Quantum-Classical Escape-Rate Transition of a Biaxial Spin System with a Longitudinal Field: a Perturbative Approach

TL;DR

This paper investigates the quantum-classical escape-rate transition in a biaxial spin system with a longitudinal field using a perturbative approach, revealing the conditions for first-order transitions and comparing with previous models.

Contribution

It introduces a perturbative method to analyze the transition, extending understanding of the boundary conditions for first-order escape-rate transitions in spin systems.

Findings

First-order transition occurs for B < B_c(H_z).

The boundary B_c/D scales as 1 - H_z/(2SD).

The transition temperature T_0 behaves linearly as 2SD - H_z.

Abstract

The quantum-classical transition of the escape rate of the spin model \cal H= -DS_z^2 - H_zS_z + B S_x^2 is investigated by a perturbative approach with respect to B [D. A. Garanin, J. Phys A {\bf 24}, L61 (1991)]. The transition is first order for B<B_c(H_z), the boundary line going to zero as B_c/D ~ 1 - H_z/(2SD) in the strongly biased limit.
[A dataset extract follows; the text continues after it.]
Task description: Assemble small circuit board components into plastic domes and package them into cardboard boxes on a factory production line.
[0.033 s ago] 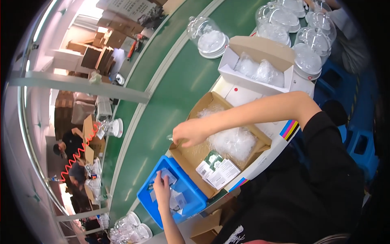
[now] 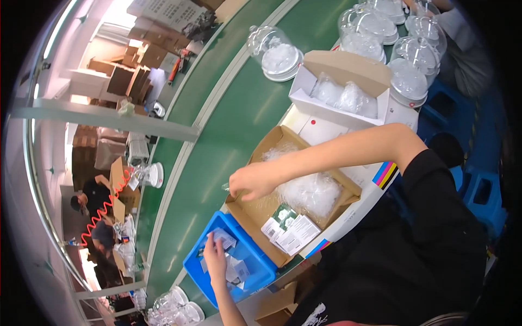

The range of the first-order transition is thus larger than for the model \cal H = -DS_z^2 - H_zS_z - H_x S_x studied earlier, where in the strongly biased case H_{xc}/(2SD) ~ [1-H_z/(2SD)]^{3/2}. The temperature of the quantum-classical transition, T_0, behaves linearly in the strongly biased case for both models: T_0 ~ 2SD - H_z.